Besides, the governments are also underfunding vital public services and infrastructure that could help reduce women and girls' workload, the report said.

As per the global survey, the 22 richest men in the world have more wealth than all the women in Africa.

Besides, women and girls put in 12.5 billion hours of unpaid care work each and every day -- a contribution to the global economy of at least USD 10.8 trillion a year, more than three times the size of the global tech industry.
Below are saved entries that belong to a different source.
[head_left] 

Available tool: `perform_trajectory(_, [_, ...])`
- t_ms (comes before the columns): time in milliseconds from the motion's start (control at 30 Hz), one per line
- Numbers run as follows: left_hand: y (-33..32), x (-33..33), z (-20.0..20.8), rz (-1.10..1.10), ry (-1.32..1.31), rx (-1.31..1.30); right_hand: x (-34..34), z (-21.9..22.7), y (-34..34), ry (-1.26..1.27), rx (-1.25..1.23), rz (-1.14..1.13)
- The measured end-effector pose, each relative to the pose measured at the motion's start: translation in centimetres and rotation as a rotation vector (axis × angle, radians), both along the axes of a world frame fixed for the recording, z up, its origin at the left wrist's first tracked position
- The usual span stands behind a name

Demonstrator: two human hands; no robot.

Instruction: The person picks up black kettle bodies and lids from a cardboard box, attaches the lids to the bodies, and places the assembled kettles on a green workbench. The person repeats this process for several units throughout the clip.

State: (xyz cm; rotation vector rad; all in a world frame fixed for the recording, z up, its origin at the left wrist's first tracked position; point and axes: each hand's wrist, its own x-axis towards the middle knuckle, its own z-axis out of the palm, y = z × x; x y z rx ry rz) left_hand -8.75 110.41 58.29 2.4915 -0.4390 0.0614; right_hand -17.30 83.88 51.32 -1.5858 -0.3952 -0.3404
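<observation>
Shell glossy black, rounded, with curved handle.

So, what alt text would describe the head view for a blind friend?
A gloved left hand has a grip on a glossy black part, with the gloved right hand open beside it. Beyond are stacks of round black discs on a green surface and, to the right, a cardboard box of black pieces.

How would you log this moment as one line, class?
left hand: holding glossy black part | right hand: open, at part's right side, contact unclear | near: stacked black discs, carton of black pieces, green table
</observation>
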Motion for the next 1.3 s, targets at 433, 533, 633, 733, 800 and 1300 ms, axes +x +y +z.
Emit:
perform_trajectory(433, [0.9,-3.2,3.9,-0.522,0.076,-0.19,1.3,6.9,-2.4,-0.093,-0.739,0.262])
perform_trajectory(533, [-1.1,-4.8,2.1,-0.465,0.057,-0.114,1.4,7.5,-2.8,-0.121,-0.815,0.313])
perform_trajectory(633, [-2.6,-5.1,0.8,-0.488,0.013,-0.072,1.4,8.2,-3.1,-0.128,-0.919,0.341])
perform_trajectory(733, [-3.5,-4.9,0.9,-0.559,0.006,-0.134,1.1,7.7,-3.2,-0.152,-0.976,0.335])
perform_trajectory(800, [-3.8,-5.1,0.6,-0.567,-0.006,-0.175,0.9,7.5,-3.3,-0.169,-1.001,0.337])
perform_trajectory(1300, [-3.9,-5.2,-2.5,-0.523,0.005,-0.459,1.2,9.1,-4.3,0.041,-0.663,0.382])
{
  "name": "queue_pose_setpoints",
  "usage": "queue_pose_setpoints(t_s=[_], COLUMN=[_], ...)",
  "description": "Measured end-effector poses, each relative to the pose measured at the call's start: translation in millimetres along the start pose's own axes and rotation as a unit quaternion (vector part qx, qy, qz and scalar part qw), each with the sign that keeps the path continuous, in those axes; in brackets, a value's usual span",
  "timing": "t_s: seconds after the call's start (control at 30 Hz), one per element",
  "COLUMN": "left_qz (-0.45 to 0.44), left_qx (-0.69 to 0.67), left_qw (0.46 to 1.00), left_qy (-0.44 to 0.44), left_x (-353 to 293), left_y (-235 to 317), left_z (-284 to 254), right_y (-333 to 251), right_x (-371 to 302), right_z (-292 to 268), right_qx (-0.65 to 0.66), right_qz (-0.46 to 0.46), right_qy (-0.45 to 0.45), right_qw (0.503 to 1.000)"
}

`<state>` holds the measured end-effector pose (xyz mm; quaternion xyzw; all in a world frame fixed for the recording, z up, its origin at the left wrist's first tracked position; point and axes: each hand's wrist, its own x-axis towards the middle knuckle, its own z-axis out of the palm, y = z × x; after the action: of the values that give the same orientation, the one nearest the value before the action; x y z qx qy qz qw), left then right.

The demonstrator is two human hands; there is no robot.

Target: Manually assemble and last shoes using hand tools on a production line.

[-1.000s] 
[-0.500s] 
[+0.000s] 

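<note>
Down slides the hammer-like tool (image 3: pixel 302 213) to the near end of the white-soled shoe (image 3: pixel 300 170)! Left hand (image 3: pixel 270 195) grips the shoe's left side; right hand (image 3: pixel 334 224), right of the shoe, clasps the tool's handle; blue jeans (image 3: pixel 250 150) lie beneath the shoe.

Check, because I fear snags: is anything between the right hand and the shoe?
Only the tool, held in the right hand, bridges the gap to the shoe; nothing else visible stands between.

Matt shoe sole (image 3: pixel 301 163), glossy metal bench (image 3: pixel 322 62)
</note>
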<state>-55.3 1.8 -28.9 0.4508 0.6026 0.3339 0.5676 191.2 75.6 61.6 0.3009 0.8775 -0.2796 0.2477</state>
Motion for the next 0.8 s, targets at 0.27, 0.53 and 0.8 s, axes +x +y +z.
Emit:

Getting the richest one per cent to pay just 0.5 per cent extra tax on their wealth over the next 10 years would equal the investment needed to create 117 million jobs in sectors such as elderly and childcare, education and health.

Governments must prioritise care as being as important as all other sectors in order to build more human economies that work for everyone, not just a fortunate few, Behar said.

Oxfam said its calculations are based on the latest data sources available, including from the Credit Suisse Research Institute's Global Wealth Databook 2019 and Forbes' 2019 billionaires list.